Par Pepe Escobar – Le 9 février 2022 – Source The Saker’s Blog
ISTANBUL – Emmanuel Macron n’est pas Talleyrand. Autoproclamé « jupitérien », il a peut-être fini par redescendre sur terre pour un geste de realpolitik digne de ce nom, tout en ruminant l’un des bons mots d’un ancien ministre français des Affaires étrangères : « Un diplomate qui dit ‘oui’ veut dire ‘peut-être’, un diplomate qui dit ‘peut-être’ veut dire ‘non’, et un diplomate qui dit ‘non’ n’est pas un diplomate. »
Macron s’est rendu à Moscou pour voir M. Poutine avec en tête un plan simple en 4 étapes.
- Conclure un accord de grande envergure avec Poutine sur l’Ukraine, mettant ainsi fin à « l’agression russe ».
- Se réjouir d’être le pacificateur de l’Occident.
- Rehausser le profil de l’UE, puisqu’il est l’actuel président du Conseil de l’UE.

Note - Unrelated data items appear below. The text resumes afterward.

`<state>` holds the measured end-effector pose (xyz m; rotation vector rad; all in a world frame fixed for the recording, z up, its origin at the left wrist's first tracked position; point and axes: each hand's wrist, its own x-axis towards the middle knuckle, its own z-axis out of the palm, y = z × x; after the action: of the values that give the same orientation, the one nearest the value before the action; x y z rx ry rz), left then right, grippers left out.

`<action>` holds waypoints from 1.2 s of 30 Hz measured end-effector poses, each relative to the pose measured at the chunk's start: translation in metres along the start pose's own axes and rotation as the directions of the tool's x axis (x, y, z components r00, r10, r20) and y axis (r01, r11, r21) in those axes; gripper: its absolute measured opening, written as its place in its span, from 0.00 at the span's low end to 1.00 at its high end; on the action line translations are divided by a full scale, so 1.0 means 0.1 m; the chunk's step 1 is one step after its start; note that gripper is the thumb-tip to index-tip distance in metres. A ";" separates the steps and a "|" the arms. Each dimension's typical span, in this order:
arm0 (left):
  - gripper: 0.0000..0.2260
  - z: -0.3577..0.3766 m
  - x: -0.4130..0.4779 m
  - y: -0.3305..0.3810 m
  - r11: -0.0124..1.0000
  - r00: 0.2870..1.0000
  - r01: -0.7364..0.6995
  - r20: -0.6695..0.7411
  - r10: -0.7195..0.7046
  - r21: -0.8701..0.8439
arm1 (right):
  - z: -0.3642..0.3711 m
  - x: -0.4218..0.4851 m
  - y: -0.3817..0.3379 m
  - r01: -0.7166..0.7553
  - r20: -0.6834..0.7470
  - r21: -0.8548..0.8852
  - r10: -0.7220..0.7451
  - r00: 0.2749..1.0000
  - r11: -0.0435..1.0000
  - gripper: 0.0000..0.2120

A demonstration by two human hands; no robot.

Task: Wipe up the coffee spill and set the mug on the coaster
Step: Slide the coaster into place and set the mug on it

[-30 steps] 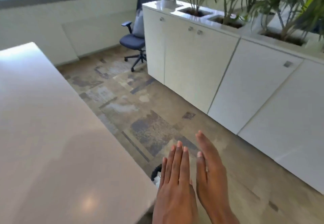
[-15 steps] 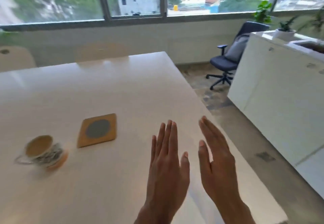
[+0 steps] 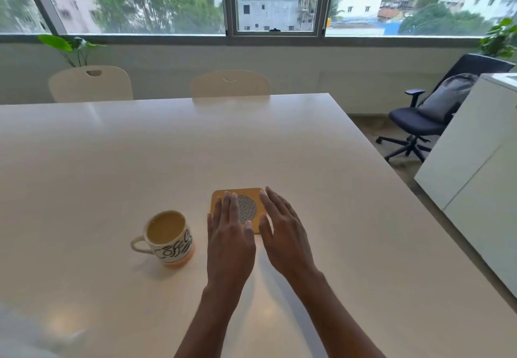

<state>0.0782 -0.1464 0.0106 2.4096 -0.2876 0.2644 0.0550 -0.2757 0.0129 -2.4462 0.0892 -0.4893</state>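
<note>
A white mug (image 3: 169, 240) with black lettering and an orange base stands upright on the white table (image 3: 140, 161), filled with light brown coffee, handle pointing left. To its right lies a square wooden coaster (image 3: 242, 196) with a grey mesh circle. My left hand (image 3: 229, 234) is flat, fingers together, over the coaster's left part. My right hand (image 3: 282, 231) is flat over its right edge. Both hands hold nothing. I see no spill and no cloth on the table.
Two cream chairs (image 3: 91, 83) stand at the table's far side under the window. A dark office chair (image 3: 428, 117) and white cabinets (image 3: 475, 161) are to the right, beyond the table's right edge.
The view has swung left from the floor and cabinets to the table. The mug and coaster have come towards the centre, and both hands now hover over the coaster.
</note>
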 end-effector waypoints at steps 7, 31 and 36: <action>0.28 0.17 0.36 -0.34 0.997 0.995 0.058 0.076 -0.061 0.041 | 0.45 0.39 -0.02 -0.056 0.106 -0.115 0.069 0.992 0.992 0.25; 0.25 0.32 0.16 -0.60 0.988 0.976 0.086 0.190 -0.110 0.132 | 0.50 0.17 0.09 -0.161 0.175 -0.125 0.181 0.968 0.979 0.19; 0.24 0.21 -0.11 -0.57 0.989 0.969 0.063 0.227 -0.094 0.137 | 0.39 -0.09 0.08 -0.153 0.185 -0.109 0.171 0.968 0.982 0.20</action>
<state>0.0861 -0.1164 -0.0429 2.5766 -0.2868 -0.0395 0.0616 -0.2580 -0.0228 -2.5384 0.2337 -0.1772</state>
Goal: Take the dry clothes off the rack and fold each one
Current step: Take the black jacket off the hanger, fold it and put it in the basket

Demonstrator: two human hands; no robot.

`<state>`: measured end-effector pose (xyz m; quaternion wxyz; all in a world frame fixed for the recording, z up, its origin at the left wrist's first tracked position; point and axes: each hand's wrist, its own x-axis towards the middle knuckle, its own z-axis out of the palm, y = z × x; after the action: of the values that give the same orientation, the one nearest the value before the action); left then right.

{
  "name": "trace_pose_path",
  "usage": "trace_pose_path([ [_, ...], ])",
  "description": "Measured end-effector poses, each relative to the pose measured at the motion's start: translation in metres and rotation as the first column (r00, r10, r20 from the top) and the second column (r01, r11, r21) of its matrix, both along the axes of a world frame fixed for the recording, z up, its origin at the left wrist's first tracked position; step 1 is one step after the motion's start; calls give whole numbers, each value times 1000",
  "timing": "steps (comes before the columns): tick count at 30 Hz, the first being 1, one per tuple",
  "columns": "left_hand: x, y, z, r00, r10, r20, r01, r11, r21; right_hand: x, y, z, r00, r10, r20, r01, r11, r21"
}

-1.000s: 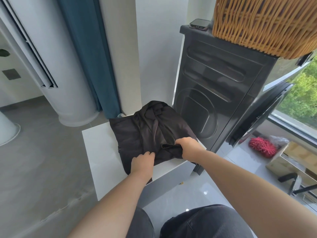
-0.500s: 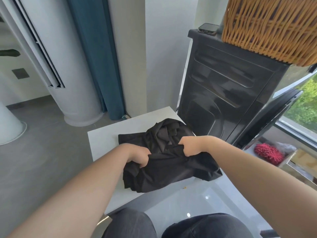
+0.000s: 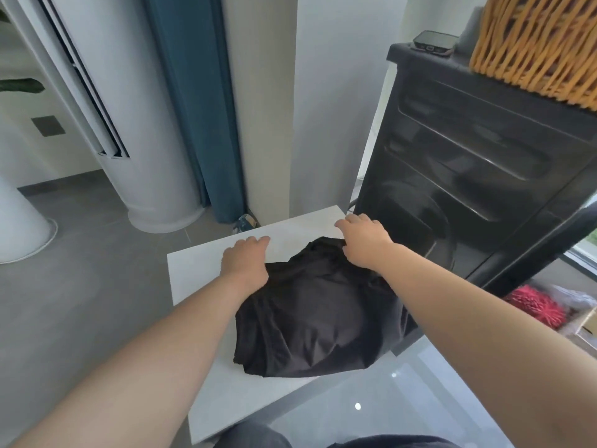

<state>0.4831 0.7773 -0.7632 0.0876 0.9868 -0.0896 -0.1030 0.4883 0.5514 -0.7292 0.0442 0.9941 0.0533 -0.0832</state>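
1. On the white surface [image 3: 200, 263], between the two forearms, the black garment [image 3: 310, 318] is seen as a thick, doubled bundle. Its near right corner hangs a little over the edge of the surface.
2. The step in hand is judged to be the folding of this one garment: a fold seems to be laid toward the far side, and the bundle is not yet flat or square.
3. The left hand [image 3: 245, 260] is placed palm down at the far left corner of the garment, with the wrist over the cloth. Its fingers [image 3: 258, 241] are bent and reach onto the bare surface. It cannot be told whether cloth is held under them.
4. The right hand [image 3: 365, 244] is placed at the far right corner, near the dark appliance [image 3: 468, 189]. Its fingers [image 3: 355, 221] are loosely spread beyond the cloth, and the thumb lies at the far edge of the cloth. A pinch cannot be confirmed.
5. For the next move, it is thought that the far edge should be released and the top layer smoothed with flat palms. The hanging corner should be brought back onto the surface, so that the bundle is not pulled down.
6. No rack is visible in this view.
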Motion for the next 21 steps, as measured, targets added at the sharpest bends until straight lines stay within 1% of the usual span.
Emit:
trace_pose_path([
  [1,-3,-6,-8,996,-65,68,61,997,56,-2,-1,-12,999,13,53,-12,1000,-23],
  [2,-8,-12,-11,980,-142,137,133,989,70,-9,-2,-19,992,34,121,-31,999,-22],
  [4,-17,-23,-28,929,-304,211,300,953,52,-20,-6,-39,967,72,245,-78,997,14],
  [5,-23,-29,-35,898,-378,226,377,925,48,-26,-8,-47,956,92,279,-102,995,23],
  [6,-29,-35,-43,878,-427,218,425,903,58,-32,-11,-56,961,104,258,-113,993,19],
  [7,-34,-43,-51,878,-433,204,430,901,64,-38,-13,-66,977,104,186,-107,994,9],
  [8,-37,-48,-57,900,-389,197,383,921,69,-43,-16,-75,992,87,87,-87,996,0],
  [9,-36,-51,-60,935,-295,198,291,956,49,-46,-20,-85,999,47,-2,-47,999,4],
  [10,-31,-52,-62,964,-175,199,177,984,9,-49,-23,-91,998,-5,-60,7,999,35],
  [11,-25,-50,-61,980,-62,187,66,998,-19,-48,-25,-94,996,-47,-77,53,995,87],
  [12,-18,-46,-61,986,10,164,-6,1000,-24,-48,-27,-95,995,-78,-66,87,984,157],
  [14,-3,-32,-59,991,58,120,-51,997,-60,-44,-30,-89,994,-107,-30,111,959,262],
  [15,4,-25,-56,994,82,78,-71,989,-131,-41,-33,-85,993,-111,-42,119,947,299],
  [17,15,-12,-48,987,159,-31,-161,943,-291,-34,-38,-75,990,-97,-102,126,935,332],
  [18,21,-7,-45,978,209,-28,-206,917,-343,-32,-39,-71,988,-103,-112,136,929,344],
  [19,24,-4,-41,963,269,22,-241,896,-373,-29,-40,-69,988,-139,-69,155,914,376],
  [20,26,-2,-39,940,330,85,-272,878,-393,-24,-41,-66,975,-219,17,193,888,417],
  [21,24,-2,-36,917,379,128,-301,865,-403,-20,-40,-64,934,-333,130,241,854,461],
])
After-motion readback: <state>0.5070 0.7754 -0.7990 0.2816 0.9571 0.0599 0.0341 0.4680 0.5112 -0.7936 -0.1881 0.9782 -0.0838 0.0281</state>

- Récolter tout le butin puis remporter l’élection présidentielle d’avril en France.
Alors qu’il n’a fait que mendier une audience lors d’une série d’appels téléphoniques, Macron a été reçu par Poutine sans aucun honneur particulier. Les grands médias français hystériques, y compris certains « stratèges militaires », ont apporté leur dose d’effet comique en évoquant le sketch du « château français » dans le Saint Graal des Monty Python tout en réaffirmant tous les stéréotypes disponibles sur les « lâches grenouilles ». Leur « analyse » : Poutine est « isolé » et veut « l’option militaire ». Leur principale source d’information : Le Washington Post, un torchon appartenant à Bezos avec la CIA comme directeur de publication.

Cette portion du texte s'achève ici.